This aint a scene, it's a fight

It took four years to record the debut album, but Fighting With Wire’s frontman has been rather busy. Cahir O'Doherty (pictured centre) kindly lets Music News use the quiet of his tour van to explain why it all took so long...



"The thing about this band is there are no gimmicks," says the vocalist and guitarist for Derry's Fighting With Wire (FWW). "There’s nothing but three people playing rock music."

But it nearly wasn’t even that for the group that started out as a side project to four-piece Jetplane Landing. "People knew about us, but nobody really took any notice," he says.

The band took to the studio anyway for what turned into a lengthy recording process, namely due to O’Doherty’s availability - "I was playing bass with Seafood as well.
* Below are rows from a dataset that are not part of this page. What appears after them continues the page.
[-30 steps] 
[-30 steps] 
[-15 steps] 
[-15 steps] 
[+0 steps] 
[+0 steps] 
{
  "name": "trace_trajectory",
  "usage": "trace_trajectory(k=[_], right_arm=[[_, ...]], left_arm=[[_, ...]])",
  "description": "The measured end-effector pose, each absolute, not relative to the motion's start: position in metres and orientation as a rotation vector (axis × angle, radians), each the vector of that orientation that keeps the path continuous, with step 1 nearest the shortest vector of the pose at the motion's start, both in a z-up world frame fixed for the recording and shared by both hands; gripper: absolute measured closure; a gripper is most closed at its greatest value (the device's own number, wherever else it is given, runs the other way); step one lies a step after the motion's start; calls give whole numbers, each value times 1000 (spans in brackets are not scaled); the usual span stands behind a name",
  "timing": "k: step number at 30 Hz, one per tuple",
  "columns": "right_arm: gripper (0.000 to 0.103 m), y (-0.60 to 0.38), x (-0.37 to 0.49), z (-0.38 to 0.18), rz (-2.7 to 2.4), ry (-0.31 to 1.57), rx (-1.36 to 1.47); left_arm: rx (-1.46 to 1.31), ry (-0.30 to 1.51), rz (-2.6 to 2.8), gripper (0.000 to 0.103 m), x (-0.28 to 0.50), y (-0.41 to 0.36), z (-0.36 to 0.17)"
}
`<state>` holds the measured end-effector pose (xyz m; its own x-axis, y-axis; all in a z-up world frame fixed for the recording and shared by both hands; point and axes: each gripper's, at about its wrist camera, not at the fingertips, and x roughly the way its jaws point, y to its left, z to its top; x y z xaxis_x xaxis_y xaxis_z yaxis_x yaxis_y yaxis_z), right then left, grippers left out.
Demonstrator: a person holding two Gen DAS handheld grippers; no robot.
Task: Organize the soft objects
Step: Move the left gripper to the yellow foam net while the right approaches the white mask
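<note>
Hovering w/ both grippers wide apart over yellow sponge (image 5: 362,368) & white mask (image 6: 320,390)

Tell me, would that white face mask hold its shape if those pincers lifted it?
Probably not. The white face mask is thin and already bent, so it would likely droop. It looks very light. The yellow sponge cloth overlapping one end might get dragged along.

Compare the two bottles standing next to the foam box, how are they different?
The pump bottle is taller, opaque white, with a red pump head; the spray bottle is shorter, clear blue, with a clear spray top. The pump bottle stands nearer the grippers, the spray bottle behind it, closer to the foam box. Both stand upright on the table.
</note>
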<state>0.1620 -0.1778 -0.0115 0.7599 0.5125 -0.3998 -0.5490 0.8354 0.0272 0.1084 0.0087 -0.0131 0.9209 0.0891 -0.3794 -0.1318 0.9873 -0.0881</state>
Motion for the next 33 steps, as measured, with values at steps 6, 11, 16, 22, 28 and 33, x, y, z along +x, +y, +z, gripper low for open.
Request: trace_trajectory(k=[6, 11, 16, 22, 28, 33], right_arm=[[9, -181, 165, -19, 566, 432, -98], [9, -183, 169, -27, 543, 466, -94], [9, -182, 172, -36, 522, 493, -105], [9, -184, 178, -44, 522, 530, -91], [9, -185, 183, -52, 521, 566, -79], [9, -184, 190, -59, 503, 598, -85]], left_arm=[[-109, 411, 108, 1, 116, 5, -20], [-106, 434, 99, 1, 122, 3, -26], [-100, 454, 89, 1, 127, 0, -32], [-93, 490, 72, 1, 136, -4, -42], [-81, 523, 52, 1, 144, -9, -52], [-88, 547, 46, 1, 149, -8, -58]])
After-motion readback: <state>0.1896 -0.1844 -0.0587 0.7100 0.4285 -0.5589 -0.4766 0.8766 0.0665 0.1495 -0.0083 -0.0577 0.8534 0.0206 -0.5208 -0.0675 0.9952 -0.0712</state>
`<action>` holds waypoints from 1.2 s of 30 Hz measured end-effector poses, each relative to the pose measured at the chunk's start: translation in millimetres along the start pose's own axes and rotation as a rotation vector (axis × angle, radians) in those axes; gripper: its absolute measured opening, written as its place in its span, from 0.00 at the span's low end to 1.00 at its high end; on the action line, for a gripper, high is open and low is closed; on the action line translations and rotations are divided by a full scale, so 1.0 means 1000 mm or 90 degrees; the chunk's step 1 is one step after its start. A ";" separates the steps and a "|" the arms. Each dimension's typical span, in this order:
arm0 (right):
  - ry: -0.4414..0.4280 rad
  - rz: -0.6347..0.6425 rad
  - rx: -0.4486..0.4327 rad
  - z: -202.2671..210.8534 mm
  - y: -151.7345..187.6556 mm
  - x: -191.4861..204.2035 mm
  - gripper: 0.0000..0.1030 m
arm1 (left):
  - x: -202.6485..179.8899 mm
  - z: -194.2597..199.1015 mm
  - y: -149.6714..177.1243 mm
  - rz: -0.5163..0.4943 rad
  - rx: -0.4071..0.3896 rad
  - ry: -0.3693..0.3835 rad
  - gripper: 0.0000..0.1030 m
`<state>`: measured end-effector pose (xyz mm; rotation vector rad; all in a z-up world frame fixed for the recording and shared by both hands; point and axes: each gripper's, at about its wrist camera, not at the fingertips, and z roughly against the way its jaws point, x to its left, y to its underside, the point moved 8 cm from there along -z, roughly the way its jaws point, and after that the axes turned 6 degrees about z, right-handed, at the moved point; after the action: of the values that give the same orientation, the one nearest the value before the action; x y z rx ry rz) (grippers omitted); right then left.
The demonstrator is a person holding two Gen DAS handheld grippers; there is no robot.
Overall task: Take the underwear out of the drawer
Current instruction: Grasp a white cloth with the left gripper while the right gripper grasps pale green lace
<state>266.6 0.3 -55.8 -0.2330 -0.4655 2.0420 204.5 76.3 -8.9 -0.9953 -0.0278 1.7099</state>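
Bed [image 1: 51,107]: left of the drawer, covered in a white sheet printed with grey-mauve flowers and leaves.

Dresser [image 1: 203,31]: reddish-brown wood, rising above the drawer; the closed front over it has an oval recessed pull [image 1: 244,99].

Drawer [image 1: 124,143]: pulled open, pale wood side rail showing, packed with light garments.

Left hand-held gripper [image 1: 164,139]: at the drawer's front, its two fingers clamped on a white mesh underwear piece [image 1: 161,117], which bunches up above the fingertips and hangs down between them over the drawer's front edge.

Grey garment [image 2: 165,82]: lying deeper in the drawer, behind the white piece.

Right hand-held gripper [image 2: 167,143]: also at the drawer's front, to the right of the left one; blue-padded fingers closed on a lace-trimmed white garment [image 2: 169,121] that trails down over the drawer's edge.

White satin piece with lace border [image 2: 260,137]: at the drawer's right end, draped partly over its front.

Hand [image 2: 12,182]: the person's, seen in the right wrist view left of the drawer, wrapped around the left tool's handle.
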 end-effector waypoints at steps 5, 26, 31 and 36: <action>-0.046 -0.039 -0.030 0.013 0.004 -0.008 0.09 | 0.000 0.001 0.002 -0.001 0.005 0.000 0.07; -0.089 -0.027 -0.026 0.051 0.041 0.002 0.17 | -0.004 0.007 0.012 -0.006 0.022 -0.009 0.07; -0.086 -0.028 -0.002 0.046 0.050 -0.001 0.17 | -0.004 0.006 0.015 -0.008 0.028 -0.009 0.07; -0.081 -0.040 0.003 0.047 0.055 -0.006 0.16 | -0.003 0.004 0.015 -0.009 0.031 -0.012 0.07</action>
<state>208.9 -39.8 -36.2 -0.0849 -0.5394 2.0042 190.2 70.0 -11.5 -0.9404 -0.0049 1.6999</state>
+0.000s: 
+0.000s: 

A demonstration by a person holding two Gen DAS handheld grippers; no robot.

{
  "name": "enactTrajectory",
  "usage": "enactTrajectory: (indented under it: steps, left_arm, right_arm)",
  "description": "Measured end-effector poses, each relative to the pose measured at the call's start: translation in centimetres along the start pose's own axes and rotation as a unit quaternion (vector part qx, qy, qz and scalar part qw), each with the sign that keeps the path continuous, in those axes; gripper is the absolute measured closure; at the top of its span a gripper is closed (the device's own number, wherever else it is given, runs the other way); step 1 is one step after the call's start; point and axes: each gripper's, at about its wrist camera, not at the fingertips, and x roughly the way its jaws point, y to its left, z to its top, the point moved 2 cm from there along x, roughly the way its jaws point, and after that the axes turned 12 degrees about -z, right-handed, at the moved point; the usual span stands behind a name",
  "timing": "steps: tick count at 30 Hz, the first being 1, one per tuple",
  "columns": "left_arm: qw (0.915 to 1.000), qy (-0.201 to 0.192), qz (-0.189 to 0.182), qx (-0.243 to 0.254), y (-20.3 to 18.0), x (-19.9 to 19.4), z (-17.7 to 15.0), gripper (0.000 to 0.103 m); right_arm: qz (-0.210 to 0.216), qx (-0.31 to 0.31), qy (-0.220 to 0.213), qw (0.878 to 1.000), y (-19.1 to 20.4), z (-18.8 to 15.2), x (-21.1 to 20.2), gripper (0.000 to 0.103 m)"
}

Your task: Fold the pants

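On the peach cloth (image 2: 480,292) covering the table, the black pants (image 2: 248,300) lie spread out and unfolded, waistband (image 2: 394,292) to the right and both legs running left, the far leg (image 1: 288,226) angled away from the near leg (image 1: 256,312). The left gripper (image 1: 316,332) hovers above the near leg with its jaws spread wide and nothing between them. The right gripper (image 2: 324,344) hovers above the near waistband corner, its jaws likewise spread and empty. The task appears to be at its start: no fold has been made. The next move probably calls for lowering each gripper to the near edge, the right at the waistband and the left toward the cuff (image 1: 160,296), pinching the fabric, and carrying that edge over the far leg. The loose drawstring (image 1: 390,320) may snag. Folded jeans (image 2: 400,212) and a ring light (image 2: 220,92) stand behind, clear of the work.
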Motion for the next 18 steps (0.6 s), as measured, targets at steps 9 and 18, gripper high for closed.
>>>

I was doing a million and one things," he admits. Then last year was spent doing nothing except sending the fruits of their labour, 'Man Vs Monster', out to people, who "completely ignored it".

O’Doherty admits the group, completed by old friend Craig McKean on drums and bassist Jamie King, almost disbanded in December deciding they literally couldn’t afford to not make it. "We’re not spring chickens!" says the 30-year-old.

Fortunately, the Zane Lowe 'Midas touch' and a little trip to New York courtesy of Atlantic Records later means the band are now standing in the 2008 'best new' poll queue, and are fresh from their first ever Download appearance.

"We’re excited again, for the first time in a while," says O’Doherty, who is determined to restore honesty in music with his "rehashed early 90s rock" influenced by Dinosaur Jnr, Nirvana, Fugazi and The Pixies, to name a few. "These bands are three or four people on stage just rocking out playing good songs - that’s what it’s about," he laments. "It’s all fashion over content today."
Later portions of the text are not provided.